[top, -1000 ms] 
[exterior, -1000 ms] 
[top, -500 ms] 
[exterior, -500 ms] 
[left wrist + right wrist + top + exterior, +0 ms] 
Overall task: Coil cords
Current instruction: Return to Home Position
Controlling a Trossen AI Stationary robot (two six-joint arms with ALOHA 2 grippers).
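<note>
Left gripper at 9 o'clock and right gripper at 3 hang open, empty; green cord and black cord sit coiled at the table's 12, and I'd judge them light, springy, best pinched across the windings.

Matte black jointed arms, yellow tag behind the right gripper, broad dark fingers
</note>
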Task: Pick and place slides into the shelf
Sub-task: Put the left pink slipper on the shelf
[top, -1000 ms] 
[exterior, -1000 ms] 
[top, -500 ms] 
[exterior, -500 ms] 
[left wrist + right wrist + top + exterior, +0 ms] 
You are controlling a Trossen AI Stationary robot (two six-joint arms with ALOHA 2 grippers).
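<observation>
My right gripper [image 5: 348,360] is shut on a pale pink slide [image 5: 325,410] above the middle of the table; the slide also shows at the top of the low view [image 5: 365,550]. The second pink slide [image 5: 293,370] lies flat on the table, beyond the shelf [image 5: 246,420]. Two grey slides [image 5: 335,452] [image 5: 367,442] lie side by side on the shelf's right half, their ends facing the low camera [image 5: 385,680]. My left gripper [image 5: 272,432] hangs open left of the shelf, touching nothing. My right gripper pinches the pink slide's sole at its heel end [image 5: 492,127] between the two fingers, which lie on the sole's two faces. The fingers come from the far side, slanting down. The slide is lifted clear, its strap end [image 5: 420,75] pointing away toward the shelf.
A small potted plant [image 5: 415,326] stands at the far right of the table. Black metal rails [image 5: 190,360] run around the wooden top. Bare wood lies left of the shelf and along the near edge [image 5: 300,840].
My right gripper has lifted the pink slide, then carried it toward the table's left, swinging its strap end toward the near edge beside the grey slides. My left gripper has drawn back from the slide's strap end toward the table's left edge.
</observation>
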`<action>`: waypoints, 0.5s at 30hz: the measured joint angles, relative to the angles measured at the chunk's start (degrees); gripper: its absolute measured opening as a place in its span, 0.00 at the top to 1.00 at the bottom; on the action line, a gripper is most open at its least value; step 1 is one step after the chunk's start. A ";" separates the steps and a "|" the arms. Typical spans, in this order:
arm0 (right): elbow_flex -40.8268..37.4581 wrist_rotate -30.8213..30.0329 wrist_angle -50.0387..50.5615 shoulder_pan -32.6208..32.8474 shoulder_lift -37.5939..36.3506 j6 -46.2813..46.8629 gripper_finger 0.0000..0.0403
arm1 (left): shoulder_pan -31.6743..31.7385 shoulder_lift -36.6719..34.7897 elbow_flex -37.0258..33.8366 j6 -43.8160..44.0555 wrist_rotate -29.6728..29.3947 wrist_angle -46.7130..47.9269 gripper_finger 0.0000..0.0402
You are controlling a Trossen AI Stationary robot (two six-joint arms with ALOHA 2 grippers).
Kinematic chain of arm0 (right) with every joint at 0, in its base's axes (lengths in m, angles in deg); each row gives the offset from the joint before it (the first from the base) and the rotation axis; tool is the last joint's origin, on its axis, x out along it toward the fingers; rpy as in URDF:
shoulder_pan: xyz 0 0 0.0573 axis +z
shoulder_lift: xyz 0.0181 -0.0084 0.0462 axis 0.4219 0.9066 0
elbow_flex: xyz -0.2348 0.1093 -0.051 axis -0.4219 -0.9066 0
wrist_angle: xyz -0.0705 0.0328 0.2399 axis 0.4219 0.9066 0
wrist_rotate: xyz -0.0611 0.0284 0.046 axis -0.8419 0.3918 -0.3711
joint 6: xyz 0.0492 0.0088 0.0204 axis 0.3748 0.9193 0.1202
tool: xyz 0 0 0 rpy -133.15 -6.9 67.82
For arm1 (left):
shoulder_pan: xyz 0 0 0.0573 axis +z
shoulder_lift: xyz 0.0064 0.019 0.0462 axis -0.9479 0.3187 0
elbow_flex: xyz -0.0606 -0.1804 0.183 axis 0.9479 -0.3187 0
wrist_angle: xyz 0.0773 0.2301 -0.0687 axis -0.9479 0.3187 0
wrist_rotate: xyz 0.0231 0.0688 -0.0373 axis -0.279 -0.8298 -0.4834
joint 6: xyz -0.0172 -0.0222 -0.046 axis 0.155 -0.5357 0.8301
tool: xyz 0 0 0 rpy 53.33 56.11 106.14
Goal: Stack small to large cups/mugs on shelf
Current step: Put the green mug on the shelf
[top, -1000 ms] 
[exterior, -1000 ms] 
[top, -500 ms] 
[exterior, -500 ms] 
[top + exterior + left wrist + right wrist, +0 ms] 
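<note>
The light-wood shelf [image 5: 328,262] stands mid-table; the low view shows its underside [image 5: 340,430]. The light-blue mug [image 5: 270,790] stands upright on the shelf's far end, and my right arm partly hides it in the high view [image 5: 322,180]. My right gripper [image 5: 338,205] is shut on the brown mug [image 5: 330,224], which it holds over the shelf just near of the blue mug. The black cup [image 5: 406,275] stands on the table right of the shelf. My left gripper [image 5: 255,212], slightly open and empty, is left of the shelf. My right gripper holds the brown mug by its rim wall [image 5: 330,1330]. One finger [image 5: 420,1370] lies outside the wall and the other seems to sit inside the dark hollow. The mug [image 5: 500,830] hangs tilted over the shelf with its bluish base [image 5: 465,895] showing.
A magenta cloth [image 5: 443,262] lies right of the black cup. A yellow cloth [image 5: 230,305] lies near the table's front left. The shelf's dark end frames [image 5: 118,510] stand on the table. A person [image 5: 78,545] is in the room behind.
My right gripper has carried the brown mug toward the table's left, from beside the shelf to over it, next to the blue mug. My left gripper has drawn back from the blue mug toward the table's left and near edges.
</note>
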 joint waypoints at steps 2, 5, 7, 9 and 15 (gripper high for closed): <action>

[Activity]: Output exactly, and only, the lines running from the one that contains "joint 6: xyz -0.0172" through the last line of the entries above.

[Result of this exercise]:
joint 6: xyz -0.0172 -0.0222 -0.046 axis 0.155 -0.5357 0.8301
tool: xyz 0 0 0 rpy 53.33 56.11 106.14
Goal: Stack small to large cups/mugs on shelf
Current step: Put the green mug on the shelf
[top, -1000 ms] 
[exterior, -1000 ms] 
[top, -500 ms] 
[exterior, -500 ms] 
[top + exterior + left wrist + right wrist, +0 ms] 
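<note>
The light-wood shelf [image 5: 328,262] stands mid-table; the low view shows its underside [image 5: 340,430]. The light-blue mug [image 5: 270,790] stands upright on the shelf's far end, and my right arm partly hides it in the high view [image 5: 322,180]. My right gripper [image 5: 338,205] is shut on the brown mug [image 5: 330,224], which it holds over the shelf just near of the blue mug. The black cup [image 5: 406,275] stands on the table right of the shelf. My left gripper [image 5: 255,212], slightly open and empty, is left of the shelf. My right gripper holds the brown mug by its rim wall [image 5: 330,1330]. One finger [image 5: 420,1370] lies outside the wall and the other seems to sit inside the dark hollow. The mug [image 5: 500,830] hangs tilted over the shelf with its bluish base [image 5: 465,895] showing.
A magenta cloth [image 5: 443,262] lies right of the black cup. A yellow cloth [image 5: 230,305] lies near the table's front left. The shelf's dark end frames [image 5: 118,510] stand on the table. A person [image 5: 78,545] is in the room behind.
My right gripper has carried the brown mug toward the table's left, from beside the shelf to over it, next to the blue mug. My left gripper has drawn back from the blue mug toward the table's left and near edges.
</note>
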 joint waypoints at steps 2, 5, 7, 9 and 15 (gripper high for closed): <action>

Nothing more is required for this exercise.